恋する動詞

「じょじょじょじょう、承太郎」
「……なんだ。どうかしたのか」

どこか動揺している花京院はしどろもどろに承太郎に話しかける。

「本当にどうかしてるのか」
「どうもしてない!いや、どうかしてるのか……?ああいやそんなことは関係ないんだ。承太郎に渡すものがあって」

花京院は学ランのポケットから小さな箱を取り出した紺色で片手に収まるほどの小さな箱である。

「何を」
「指輪」
「指輪」

箱を開くとなるほど確かに指輪である。細身で小さな石のはめ込んであるそれはどこからどう見ても……

「結婚しようと思って」
「誰と」
「承太郎と」
「……頭打ったのか」
「そんな可哀相なものを見る目で見ないでくれるかい!僕本気だよ!」
「病院探した方がいいか……」
「承太郎!?」

話が読めないどころかどこか打ちどころが悪いとかスタンドの攻撃を受けているとかそちらを疑ってしまうほど承太郎は今の状況についていけていない。

「なってねぇなぁ!花京院!なってねぇ!」
「ポルナレフ」

どこから現れたのかは知らないがポルナレフが花京院の肩を叩き語り出す。

「物事には順序ってもんがあんだろ!童貞か。

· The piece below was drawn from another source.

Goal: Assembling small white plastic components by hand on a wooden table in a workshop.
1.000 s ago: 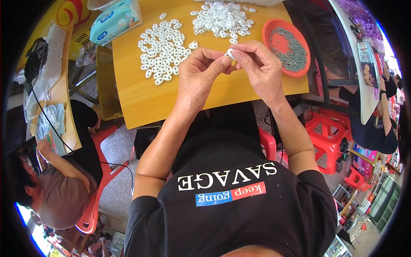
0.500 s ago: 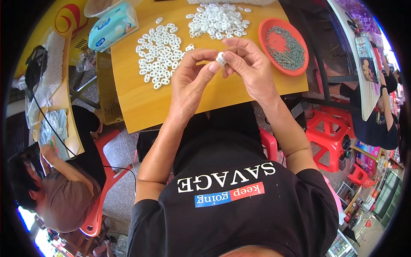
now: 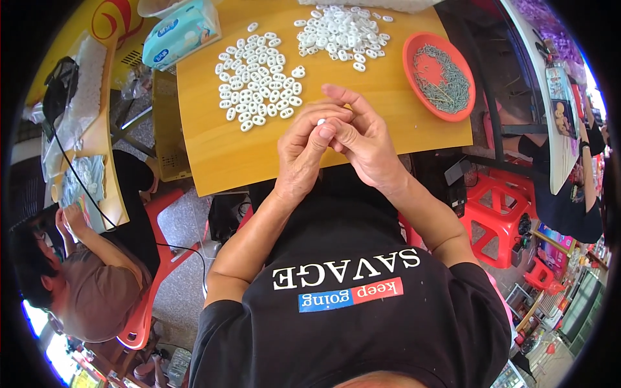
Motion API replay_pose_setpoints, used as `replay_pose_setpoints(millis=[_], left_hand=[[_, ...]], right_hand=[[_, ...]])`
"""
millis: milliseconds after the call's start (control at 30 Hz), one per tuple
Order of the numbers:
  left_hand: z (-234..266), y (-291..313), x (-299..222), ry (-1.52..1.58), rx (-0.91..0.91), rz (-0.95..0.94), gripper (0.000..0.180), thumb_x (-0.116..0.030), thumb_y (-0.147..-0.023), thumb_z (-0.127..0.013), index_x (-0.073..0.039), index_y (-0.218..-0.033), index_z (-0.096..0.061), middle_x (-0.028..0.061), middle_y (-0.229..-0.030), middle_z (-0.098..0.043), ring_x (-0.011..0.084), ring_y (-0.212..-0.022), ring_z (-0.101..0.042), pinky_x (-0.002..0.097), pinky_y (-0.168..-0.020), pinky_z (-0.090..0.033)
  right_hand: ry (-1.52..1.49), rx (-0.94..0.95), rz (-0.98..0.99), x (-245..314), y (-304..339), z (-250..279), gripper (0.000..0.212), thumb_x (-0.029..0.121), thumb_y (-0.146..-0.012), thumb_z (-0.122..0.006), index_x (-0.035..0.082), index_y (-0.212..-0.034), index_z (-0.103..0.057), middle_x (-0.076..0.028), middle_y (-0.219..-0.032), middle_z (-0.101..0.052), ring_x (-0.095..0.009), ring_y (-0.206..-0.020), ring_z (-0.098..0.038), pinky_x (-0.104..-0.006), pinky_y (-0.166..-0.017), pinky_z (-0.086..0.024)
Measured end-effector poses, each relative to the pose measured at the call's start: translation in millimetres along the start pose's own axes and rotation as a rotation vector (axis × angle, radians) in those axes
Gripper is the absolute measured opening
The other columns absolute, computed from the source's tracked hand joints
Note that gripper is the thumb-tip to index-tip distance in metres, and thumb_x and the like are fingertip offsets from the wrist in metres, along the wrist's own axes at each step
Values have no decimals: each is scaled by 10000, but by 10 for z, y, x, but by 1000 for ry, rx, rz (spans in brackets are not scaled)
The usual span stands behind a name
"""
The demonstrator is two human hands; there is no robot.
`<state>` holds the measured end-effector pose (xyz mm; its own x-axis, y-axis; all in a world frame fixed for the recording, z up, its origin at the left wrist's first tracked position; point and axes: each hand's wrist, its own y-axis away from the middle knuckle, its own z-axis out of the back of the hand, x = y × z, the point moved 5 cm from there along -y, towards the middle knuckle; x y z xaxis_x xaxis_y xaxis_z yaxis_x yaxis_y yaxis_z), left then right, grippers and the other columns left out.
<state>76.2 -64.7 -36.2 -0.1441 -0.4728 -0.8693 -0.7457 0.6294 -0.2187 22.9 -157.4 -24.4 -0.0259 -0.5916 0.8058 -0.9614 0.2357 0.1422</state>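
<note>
My left hand (image 3: 303, 152) and my right hand (image 3: 372, 150) meet over the near edge of the table, thumbs and fingertips pinched together. Between them sits a small white plastic piece (image 3: 321, 121), mostly covered by the fingers. Whether a screw is in it, I cannot tell. Left of the hands, many white oval two-hole pieces (image 3: 261, 84) lie spread in a single layer. A heap of similar white pieces (image 3: 339, 31) is farther back. To the right, an orange-red bowl (image 3: 414, 77) holds many small grey screws (image 3: 453, 83).
A blue tissue pack (image 3: 178, 37) stands at the table's back left corner. The yellow wooden table (image 3: 226, 161) ends just before my body. A person in brown (image 3: 97, 284) sits at another table on the left. Red plastic stools (image 3: 495, 223) stand on the right.
Both hands have come nearer to my body and closed more tightly round the white piece, which now shows less. The view has shifted slightly, so the table things appear farther right.
</note>
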Motion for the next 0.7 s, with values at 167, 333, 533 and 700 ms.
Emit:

いいか、恋愛っつーのにはなぁちゃんと順序っつーもんがあんだよ!まず知り合う!次に互いの仲を深める!恋人すっ飛ばして婚約しようとするやつがどこにいんだよ!」
「なるほど確かに」

ふむ、と顎に手を置き花京院は考え込む。ポルナレフの話を真剣に聞いているが置いてけぼりになっている承太郎は手渡された指輪をどうしていいか分からずキョトンとしている。返した方がいいのか貰った方がいいのか捨てた方がいいのか……捨てるのはさすがに悪い気がするし良くない気がするが……それにしてもこの指輪妙に高そうである。

「いつもの冷静さはどうした!」
「いや、今も全然冷静じゃねーぞ」

承太郎のツッコミ虚しく白熱したポルナレフと花京院はやる気満々で、ポルナレフが花京院の背中をバシンと叩いて喝を入れた。

「分かった。もう一度やらせてくれ承太郎」
「いやそれより病院探した方が」

花京院が1つ呼吸を整える。深呼吸をしてから承太郎に向き合う。その後ろで何やら楽しいおもちゃを見つけたかのようなポルナレフがケタケタと笑っている。あとで1発ぶん殴ってやろうと承太郎が算段していると花京院が口を開いた。

「ぼ、ぼぼぼ僕と僕とつつつつ……つ」

そこまで言ってプツンと事切れたかのように倒れた花京院。バタンとコメディ映画のような音とともに床に崩れて目を回していた。緊張して、目を回すほど心拍数が上がってしまったらしい。

「花京院!おい!?」
「なんで指輪は渡せるのに告白できねぇんだこいつ」

倒れた花京院をのぞき込んでため息をついたポルナレフを1回どついてから承太郎は花京院の肩を担いだ。

「それより運ぶの手伝えポルナレフ」
「へいへい全く……」
「ったく……」

気絶するほど緊張していたのに伝えようとしていたのだからその意思には敬意を表するかな、と承太郎は柔らかな溜息をつきながらそっと花京院のポケットに指輪を返した。